I am compiling for target sm_61, and if I compare the ptxas infos of the repo before and after my changes the difference is only about cmem[0], of 16 bytes, but I don’t find anywhere the total possible amount of cmem[0].

You’re limited to 64K bytes of __constant__ data. The first thing I would suggest is to inspect your code. Do you have __constant__ declarations in your code? If so, those declarations must all be for a compile-time constant size. So it should be possible to total up that kind of usage through code inspection.

Thanks for your reply!
The 64kB are so referred to all the X “types” of cmem [ X ] all together?
There were some __constant__ data already decleared in the repo (that was compiling with no issue on sm_61), I haven’t added any others __constant__ declaration.

The 64KB are in reference to the one particular cmem[X] bank that is used for __constant__ data. There are other constant banks, e.g. the constant bank used to pass arguments to __global__ functions.

Note that all code that lives in user space can contribute to __constant__ usage. In particular this is also true for code in the CUDA standard math library. For example, the trigonometric functions require a small table of __constant__ data for argument reduction.

So, if your code changes not only added 16 bytes of __constant__ data, but also introduced a call to a double-precision trig function where no such function was used before, that could explain the difference in constant bank usage.

[Later:]

The size of the table used by the double-precision trig functions seems to be 144 bytes (= 0x90 in hex) in size and the corresponding table for the single-precision trig functions seems to be 20 bytes (=0x14 in hex) in size. These store a π-related constant to the precision necessary for a correct argument reduction. Other math function might call trig functions, or employ small tables of their own, so this is not intended to be a comprehensive list of all details.

Thanks a lot for your reply njuffa, every piece of information is gold!
I am trying to figure out what is happening.
I think I have only used more cmem[0] because I passed an extra pointer as input in a kernel.

As I stated, kernel arguments are placed in a different constant bank than __constant__ data. It would be highly unusual to pass 64 KB of kernel arguments.

The assignment of constant banks differs somewhat by GPU architecture. Looking at some disassembled code, for sm_61, kernel arguments appear to go into c[0x0] (constant bank 0), while __constant__ data appears to go into c[0x3] (constant bank 3), and compiler assigned constant data appears to go into c[0x2] (constant bank 2).
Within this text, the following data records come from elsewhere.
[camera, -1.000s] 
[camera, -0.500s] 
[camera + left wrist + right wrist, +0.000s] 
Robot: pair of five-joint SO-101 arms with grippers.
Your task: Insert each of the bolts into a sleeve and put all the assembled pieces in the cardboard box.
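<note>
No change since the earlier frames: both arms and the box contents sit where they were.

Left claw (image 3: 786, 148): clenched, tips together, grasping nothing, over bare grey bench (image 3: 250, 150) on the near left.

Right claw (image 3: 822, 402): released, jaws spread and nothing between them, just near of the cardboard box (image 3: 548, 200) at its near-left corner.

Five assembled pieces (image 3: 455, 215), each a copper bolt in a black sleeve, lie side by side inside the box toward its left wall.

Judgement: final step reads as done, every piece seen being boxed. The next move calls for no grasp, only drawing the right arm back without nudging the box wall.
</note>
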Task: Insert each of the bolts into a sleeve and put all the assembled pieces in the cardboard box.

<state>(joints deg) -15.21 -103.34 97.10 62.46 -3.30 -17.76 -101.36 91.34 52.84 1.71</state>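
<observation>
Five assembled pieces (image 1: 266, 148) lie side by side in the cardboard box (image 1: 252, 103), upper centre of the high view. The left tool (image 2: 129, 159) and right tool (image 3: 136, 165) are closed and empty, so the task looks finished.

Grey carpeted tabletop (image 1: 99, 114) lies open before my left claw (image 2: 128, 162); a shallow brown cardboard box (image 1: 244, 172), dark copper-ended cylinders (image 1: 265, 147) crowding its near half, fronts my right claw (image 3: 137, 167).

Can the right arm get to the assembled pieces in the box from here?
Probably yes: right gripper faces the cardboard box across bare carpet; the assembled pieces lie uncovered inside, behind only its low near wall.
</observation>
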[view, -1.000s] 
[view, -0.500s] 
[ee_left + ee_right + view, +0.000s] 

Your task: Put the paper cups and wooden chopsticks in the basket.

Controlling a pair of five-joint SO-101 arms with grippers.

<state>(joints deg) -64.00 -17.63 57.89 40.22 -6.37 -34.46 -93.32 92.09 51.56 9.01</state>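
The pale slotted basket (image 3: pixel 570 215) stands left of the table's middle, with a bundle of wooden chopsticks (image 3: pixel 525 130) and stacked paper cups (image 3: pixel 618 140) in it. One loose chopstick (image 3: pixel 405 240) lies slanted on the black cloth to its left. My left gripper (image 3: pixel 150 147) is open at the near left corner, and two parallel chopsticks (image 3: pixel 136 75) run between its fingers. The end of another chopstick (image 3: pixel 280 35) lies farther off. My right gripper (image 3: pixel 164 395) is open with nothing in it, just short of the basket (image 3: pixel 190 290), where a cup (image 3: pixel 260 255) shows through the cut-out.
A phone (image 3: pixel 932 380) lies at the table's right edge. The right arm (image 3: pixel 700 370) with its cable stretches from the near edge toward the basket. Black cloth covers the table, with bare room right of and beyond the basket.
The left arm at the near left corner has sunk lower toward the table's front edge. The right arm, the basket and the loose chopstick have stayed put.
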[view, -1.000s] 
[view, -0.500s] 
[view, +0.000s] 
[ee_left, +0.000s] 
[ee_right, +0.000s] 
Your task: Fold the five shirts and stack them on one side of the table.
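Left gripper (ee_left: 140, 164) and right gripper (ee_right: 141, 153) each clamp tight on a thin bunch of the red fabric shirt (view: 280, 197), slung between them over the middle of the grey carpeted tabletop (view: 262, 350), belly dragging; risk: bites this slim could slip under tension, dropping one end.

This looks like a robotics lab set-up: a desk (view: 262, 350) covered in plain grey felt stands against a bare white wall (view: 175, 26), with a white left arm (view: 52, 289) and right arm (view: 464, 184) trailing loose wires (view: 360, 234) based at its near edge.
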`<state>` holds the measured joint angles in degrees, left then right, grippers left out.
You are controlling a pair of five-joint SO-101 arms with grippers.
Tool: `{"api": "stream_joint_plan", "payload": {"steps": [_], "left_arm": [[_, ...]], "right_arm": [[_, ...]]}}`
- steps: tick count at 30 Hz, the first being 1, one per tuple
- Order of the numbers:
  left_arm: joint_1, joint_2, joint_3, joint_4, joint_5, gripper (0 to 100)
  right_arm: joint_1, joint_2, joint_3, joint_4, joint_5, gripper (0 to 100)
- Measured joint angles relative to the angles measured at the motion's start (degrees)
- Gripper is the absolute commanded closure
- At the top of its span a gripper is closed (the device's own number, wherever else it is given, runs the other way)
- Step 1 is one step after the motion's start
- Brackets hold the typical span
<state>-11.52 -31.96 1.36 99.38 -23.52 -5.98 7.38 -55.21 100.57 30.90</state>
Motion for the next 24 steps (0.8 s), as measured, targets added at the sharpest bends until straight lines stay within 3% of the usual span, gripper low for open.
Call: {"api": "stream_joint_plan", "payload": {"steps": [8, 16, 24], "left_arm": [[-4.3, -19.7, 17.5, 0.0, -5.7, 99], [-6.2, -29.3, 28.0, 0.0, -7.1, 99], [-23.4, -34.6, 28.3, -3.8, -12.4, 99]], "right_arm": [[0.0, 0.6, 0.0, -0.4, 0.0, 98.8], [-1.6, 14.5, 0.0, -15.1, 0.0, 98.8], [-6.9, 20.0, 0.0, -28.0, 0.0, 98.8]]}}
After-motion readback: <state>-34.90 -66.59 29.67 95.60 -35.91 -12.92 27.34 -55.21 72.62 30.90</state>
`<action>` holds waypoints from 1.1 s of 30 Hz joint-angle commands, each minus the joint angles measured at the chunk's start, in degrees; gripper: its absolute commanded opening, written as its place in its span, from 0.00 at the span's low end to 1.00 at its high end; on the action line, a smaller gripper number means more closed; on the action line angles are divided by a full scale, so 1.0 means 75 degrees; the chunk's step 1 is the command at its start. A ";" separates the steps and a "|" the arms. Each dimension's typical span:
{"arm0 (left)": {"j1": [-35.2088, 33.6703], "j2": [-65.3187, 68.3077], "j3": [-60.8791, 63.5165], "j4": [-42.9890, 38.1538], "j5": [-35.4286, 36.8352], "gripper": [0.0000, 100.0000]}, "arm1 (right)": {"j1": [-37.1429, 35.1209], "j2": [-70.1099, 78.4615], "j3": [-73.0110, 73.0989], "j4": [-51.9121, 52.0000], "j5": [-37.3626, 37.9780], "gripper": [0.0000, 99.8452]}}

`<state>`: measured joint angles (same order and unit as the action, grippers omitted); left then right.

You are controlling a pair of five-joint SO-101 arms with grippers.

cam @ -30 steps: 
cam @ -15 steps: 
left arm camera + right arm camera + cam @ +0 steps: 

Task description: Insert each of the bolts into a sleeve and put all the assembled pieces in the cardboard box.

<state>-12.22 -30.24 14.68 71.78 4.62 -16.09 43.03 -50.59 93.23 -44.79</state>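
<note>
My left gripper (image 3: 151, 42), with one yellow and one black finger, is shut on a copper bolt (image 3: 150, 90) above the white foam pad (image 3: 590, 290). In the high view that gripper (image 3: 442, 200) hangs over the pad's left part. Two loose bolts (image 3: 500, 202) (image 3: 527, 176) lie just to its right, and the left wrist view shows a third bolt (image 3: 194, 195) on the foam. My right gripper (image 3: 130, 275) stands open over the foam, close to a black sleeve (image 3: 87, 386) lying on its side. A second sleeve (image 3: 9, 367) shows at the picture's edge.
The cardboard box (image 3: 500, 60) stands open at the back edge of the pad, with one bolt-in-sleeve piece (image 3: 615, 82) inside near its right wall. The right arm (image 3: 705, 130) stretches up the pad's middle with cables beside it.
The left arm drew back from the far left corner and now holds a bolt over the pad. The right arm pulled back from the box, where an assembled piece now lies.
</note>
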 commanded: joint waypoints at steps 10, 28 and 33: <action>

Unless the code is passing a huge amount of data to a kernel by value (this is not considered good practice in my book), I am not sure how one would overflow constant bank 0. Can you provide details of what the kernel invocation(s) look like, or (better yet) show a reproducer code that demonstrates the problem?

From what I can see, on sm_61 the first 0x140 (= 320 decimal) bytes of c[0x0] are taken up by internal CUDA data, followed by programmer-specified kernel arguments.

Thanks a lot again Njuffa, I have several versions of the code.
Looking at the ptxas infos of the last working version and the current one (not working one) the difference is just 2x8bytes of cmem[0].
All the cmem[3] info are exactly the same.
For this reason, thanks to what I understood by yours explanations, I thought it was related to kernel arguments.

However I managed to avoid passing the extra arguments leading to extra cmem[0] data but unfortunately I didn’t solve the issue (still cmem[3] data not changed in the ptxas info).

Probably I am missing somenthing.

the kernel invocation look like:

mykernel<<<getBlockCount(), getBlockDim()>>>(
			size, myStruct, myConfig, steps);

I cannot reproduce the error unfortunately.

Anyway as I stated above now I have all the cmem[0], cmem[2] and cmem[3] in the ptxas info that looks exactly the same wrt the previous version of the code, so it seems to not be related to thoose.

In your experience, could this error arise for other reasons?

well, now I can now partially answer myself:

even if all the cmem[x] info look exactly the same, two version of code apparently can differ in the constant memory allocation and so trigger the nvlink error.

I’m sorry but I didn’t got your point:

are you referring to this previous comment?

Because then njuffa said:

And so now I’m confused.

Sorry, I deleted my previous comment, I was confused. I think if your application is linked with -rdc=true and you have device code in multiple modules linked together, it’s possible for you to run into this if the aggregate usage by a particular routine (which is really only discovered at link time) exceeds the 64K limit. If you run a nvcc compile command with the --verbose switch, you will discover that the nvlink phase runs after the ptxas phase (which makes sense) and so ptxas cannot/does not know about all aspects of routine resource usage, and so the ptxas output by itself may appear to be “inconsistent” with the nvlink results.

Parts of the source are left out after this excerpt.